MAHKEMESİ :Asliye Hukuk Mahkemesi Davacı ... vekili Avukat ... tarafından, davalı ... aleyhine 10/11/2015 gününde adli yardım talepli olarak verilen dilekçe ile staj ücreti istenmesi üzerine mahkemece yapılan yargılama sonunda; adli yardım talebinin kabulü ile yargı yolu nedeniyle görevsizliğe dair verilen 08/01/2016 günlü kararın Yargıtay’ca incelenmesi davacı vekili tarafından süresi içinde istenilmekle temyiz dilekçesinin kabulüne karar verildikten sonra hazırlanan rapor ile dosya içerisindeki kağıtlar incelenerek gereği görüşüldü. Dava, öğrenim sırasındaki staj eğitimi nedeniyle ödenmesi gereken ücretin tahsili istemine ilişkindir. Mahkemece, yargı yolu bakımından dava şartı yokluğu nedeniyle davanın usulden reddine karar verilmiş; hüküm, davacı tarafından temyiz edilmiştir.
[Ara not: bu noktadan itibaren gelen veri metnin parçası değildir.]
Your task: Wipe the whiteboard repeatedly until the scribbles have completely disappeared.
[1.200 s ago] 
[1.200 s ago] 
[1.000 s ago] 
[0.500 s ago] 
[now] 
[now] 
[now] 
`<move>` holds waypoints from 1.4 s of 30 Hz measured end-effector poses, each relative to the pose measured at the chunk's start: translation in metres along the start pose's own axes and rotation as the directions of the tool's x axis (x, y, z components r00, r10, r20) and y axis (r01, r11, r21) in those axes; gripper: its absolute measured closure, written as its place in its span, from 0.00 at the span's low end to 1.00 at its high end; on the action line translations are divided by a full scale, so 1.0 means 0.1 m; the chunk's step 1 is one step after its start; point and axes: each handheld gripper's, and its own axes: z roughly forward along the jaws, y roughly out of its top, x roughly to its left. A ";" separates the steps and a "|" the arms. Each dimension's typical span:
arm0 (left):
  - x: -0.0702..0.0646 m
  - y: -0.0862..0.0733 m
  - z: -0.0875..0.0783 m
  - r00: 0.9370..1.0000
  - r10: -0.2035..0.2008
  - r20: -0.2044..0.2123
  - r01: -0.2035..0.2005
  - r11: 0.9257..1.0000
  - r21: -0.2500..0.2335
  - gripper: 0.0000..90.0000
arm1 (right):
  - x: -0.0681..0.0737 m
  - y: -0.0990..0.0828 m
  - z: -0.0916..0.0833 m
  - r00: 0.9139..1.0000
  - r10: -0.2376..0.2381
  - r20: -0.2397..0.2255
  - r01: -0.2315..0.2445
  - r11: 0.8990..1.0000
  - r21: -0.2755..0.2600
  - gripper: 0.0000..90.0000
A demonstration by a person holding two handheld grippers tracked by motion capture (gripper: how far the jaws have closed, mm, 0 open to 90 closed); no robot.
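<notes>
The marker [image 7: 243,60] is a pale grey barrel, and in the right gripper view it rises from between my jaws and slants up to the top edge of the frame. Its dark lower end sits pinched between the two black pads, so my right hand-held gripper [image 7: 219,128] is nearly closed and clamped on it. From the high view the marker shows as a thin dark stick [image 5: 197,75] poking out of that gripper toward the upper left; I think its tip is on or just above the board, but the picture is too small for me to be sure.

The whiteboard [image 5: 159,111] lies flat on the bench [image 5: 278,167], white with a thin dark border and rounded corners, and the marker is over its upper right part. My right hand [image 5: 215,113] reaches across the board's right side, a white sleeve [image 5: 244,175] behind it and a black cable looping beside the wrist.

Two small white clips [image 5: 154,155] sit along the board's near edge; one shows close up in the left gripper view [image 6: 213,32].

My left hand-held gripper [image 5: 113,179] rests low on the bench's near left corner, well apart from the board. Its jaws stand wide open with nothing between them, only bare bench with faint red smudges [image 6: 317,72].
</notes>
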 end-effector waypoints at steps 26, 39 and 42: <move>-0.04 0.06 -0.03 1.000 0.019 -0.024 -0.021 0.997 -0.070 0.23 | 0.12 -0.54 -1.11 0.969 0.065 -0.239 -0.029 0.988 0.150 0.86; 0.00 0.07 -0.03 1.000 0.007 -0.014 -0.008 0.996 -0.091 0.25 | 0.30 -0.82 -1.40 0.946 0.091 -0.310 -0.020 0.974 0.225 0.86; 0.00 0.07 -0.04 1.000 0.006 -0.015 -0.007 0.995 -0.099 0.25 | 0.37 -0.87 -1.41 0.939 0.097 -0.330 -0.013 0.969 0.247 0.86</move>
Davacı, meslek lisesinde öğrenim görürken, mevzuat gereği davalı kuruma bağlı birimde staj yaptığını ancak davalı kurumun 3308 sayılı Mesleki Eğitim Kanunu'nun 25. maddesi uyarınca ödenmesi gereken staj ücretini ödemediğini beyanla, alacak isteminde bulunmuştur. Mahkemece, idarenin görevi kapsamında yaptığı veya yapmadığı işlem ve eylemlerden dolayı ortaya çıkan zararların tazmini için açılacak davaların idare mahkemesinin görev alanında olduğu, dava konusunun da davalı kurumun görevi kapsamında staj ücretinin ödenmemesinden kaynaklı alacak istemine ilişkin olduğu gerekçesiyle yargı yolu bakımından görevsizlik kararı verilmiştir. 2577 sayılı İdari Yargılama Usulü Kanunu'nun “İdari dava türleri ve idari yargı yetkisinin sınırı” başlıklı 2/b maddesinde “İdari eylem ve işlemlerden dolayı kişisel hakları doğrudan muhtel olanlar tarafından açılan tam yargı davasının” idari yargı yerinde açılacağı düzenlenmiştir. Somut olayda; davacı, 3308 sayılı Mesleki Eğitim Kanunu'nun 25. maddesine dayanarak özel hukuk hükümleri çerçevesinde hizmet karşılığı ve yasada belirtilen esaslara göre hesaplanacak staj ücreti alacağını talep etmektedir. Bu durumda, uyuşmazlığın çözümünde adli yargı yerinin görevli olduğu kabul edilerek, işin esasına girilip esas hakkında bir karar verilmesi gerekirken, davanın yargı yolu bakımından usulden reddedilmiş olması yasaya uygun düşmediğinden, kararın bozulması gerekmiştir. SONUÇ: Temyiz olunan kararın yukarıda gösterilen nedenle BOZULMASINA 05/12/2016 gününde oybirliğiyle karar verildi.